**DATASET EXTRACT**
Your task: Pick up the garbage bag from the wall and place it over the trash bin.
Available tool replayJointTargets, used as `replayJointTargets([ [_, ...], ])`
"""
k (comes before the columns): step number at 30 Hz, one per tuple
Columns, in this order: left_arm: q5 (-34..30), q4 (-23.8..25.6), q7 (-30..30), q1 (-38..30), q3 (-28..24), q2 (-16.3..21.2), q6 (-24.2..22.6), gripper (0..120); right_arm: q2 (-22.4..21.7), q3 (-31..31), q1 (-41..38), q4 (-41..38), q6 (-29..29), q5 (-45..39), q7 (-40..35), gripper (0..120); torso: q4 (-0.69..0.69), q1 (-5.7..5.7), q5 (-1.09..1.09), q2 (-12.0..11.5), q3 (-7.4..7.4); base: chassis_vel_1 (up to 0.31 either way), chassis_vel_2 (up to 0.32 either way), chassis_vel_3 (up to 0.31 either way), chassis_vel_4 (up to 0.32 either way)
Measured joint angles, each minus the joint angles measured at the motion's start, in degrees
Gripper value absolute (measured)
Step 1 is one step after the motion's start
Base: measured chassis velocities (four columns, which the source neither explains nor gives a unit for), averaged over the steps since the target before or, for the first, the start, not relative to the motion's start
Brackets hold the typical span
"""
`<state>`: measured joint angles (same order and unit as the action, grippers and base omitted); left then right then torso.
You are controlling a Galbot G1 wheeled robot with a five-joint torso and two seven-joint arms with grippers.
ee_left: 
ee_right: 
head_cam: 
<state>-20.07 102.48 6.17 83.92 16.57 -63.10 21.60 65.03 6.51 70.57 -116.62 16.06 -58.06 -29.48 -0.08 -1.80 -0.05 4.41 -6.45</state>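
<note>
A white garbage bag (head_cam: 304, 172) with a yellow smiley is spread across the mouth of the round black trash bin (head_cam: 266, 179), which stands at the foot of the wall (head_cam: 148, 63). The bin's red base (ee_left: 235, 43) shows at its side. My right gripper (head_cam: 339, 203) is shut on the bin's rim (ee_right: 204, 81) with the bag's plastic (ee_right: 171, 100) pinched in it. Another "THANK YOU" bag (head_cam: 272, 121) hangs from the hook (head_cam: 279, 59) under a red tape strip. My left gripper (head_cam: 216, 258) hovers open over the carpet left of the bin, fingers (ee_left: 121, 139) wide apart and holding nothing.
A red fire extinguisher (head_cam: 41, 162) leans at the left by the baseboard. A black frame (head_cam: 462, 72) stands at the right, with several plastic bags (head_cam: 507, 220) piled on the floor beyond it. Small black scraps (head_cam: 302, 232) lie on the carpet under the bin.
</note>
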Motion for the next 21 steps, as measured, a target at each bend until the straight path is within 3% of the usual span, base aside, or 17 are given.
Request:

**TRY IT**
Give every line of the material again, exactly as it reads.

**ANSWER SECTION**
Your task: Pick up the garbage bag from the wall and place it over the trash bin.
Available tool replayJointTargets, used as `replayJointTargets([ [_, ...], ])`
"""
k (comes before the columns): step number at 30 Hz, one per tuple
Columns, in this order: left_arm: q5 (-34..30), q4 (-23.8..25.6), q7 (-30..30), q1 (-38..30), q3 (-28..24), q2 (-16.3..21.2), q6 (-24.2..22.6), gripper (0..120); right_arm: q2 (-22.4..21.7), q3 (-31..31), q1 (-41..38), q4 (-41..38), q6 (-29..29), q5 (-45..39), q7 (-40..35), gripper (0..120); torso: q4 (-0.69..0.69), q1 (-5.7..5.7), q5 (-1.09..1.09), q2 (-12.0..11.5), q3 (-7.4..7.4); base: chassis_vel_1 (up to 0.31 either way), chassis_vel_2 (up to 0.32 either way), chassis_vel_3 (up to 0.31 either way), chassis_vel_4 (up to 0.32 either way)
Measured joint angles, each minus the joint angles measured at the motion's start, in degrees
Gripper value absolute (measured)
Step 1 is one step after the motion's start
Base: measured chassis velocities (four columns, which the source neither explains nor gives a unit for), averaged over the steps since the target before or, for the first, the start, not relative to the motion's start
Brackets hold the typical span
"""
`<state>`: measured joint angles (same order and unit as the action, grippers and base omitted); left then right then torso.
You are controlling a Galbot G1 wheeled robot with a five-joint torso and two seven-joint arms with grippers.
ee_left: 
ee_right: 
head_cam: 
<state>-20.07 102.48 6.17 83.92 16.57 -63.10 21.60 65.03 6.51 70.57 -116.62 16.06 -58.06 -29.48 -0.08 -1.80 -0.05 4.41 -6.45</state>
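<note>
A white garbage bag (head_cam: 304, 172) with a yellow smiley is spread across the mouth of the round black trash bin (head_cam: 266, 179), which stands at the foot of the wall (head_cam: 148, 63). The bin's red base (ee_left: 235, 43) shows at its side. My right gripper (head_cam: 339, 203) is shut on the bin's rim (ee_right: 204, 81) with the bag's plastic (ee_right: 171, 100) pinched in it. Another "THANK YOU" bag (head_cam: 272, 121) hangs from the hook (head_cam: 279, 59) under a red tape strip. My left gripper (head_cam: 216, 258) hovers open over the carpet left of the bin, fingers (ee_left: 121, 139) wide apart and holding nothing.
A red fire extinguisher (head_cam: 41, 162) leans at the left by the baseboard. A black frame (head_cam: 462, 72) stands at the right, with several plastic bags (head_cam: 507, 220) piled on the floor beyond it. Small black scraps (head_cam: 302, 232) lie on the carpet under the bin.
</note>
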Motion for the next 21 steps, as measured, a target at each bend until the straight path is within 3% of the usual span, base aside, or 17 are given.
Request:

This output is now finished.